Then the position vector for any point along the curve is given by

$$\vec{r}(\theta) = \rho(\theta)\begin{pmatrix}\cos\theta \\ \sin\theta\end{pmatrix}$$

We approximate the arc length of the curve by breaking it up into $N$ segments of equal length, and approximating $\vec{r}(\theta)$ by lines along each of these segments.

Let $a=x_0<x_1<\text{ }...\text{ }<x_N = b$ be an equidistant partition of $[a,b]$ with $h_N$ being the distance between any two endpoints, that is $h_N =x_{k+1}-x_k= \frac{a-b}{N}$.

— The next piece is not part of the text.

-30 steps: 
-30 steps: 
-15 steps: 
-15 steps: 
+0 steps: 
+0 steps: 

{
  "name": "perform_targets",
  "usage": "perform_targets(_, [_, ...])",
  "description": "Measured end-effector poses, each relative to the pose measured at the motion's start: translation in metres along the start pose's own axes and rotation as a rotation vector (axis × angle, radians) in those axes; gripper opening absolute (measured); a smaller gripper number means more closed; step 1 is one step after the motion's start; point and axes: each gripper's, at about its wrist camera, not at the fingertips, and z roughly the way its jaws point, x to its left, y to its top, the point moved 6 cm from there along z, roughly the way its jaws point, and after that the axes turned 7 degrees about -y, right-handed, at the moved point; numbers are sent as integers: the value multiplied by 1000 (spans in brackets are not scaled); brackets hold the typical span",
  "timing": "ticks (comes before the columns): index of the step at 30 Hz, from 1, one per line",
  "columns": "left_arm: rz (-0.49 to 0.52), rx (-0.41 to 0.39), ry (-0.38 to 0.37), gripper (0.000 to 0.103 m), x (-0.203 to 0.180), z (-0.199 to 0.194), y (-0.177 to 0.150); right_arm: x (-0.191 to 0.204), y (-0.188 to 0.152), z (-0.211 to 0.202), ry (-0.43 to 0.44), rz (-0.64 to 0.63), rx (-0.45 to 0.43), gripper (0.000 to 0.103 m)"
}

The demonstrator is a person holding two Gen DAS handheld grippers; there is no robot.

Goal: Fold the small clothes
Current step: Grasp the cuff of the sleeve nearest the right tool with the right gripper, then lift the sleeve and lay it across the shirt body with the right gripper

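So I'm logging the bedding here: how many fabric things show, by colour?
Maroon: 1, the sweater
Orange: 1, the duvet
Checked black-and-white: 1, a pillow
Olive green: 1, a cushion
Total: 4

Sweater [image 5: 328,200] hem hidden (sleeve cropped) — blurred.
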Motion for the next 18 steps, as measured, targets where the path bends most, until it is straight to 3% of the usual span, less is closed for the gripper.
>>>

Then, the line segment best approximating the curve over an Interval $I_k:=[x_{k},x_{k+1})$ is given by

$$\vec{l_k}(t) = \vec{r}(x_k) + t\vec{r'}(x_k)$$

where $t\in[0,h_N]$. Its length is given by

$$l_k = \frac{b-a}{N}\left|\vec{r'}(x_k)\right|$$

Thus, in approximation, the arc length of the curve $C$ is given by the sum over all these lengths of line-segments $l_k$:

$$L_N =\sum_{k=0}^{N-1}l_k = \frac{b-a}{N}\sum_{k=0}^{N-1}\left|\vec{r'}(x_k)\right|$$

We now compute the tangent vector $\vec{r'}$:

\begin{align} \vec{r'} = \rho'(\theta)\begin{pmatrix}\cos\theta \\ \sin\theta\end{pmatrix} + \rho(\theta)\begin{pmatrix}-\sin\theta \\ \cos\theta\end{pmatrix} \end{align}

\begin{align} \left|\vec{r'}\right|&=\sqrt{(\rho'(\theta)\cos\theta - \rho(\theta)\sin\theta)^2+(\rho'(\theta)\sin\theta + \rho(\theta)\cos\theta)^2}\\ &=\sqrt{(\rho'(\theta))^2+(\rho(\theta))^2} \end{align}

Thus, we have:

$$L_N = \frac{b-a}{N}\sum_{k=0}^{N-1}\sqrt{(\rho'(x_k))^2+(\rho(x_k))^2}$$

This, however, is the left Riemann sum for the function $f(\theta) = \sqrt{(\rho'(\theta))^2+(\rho(\theta))^2}$ over the interval $[a,b]$. Taking the limit as $N\rightarrow\infty$, we obtain:

$$L := \lim\limits_{N\rightarrow\infty}L_N = \int_a^b\sqrt{(\rho'(\theta))^2+(\rho(\theta))^2}d\theta$$

which retrieves the arc length formula for polar curves.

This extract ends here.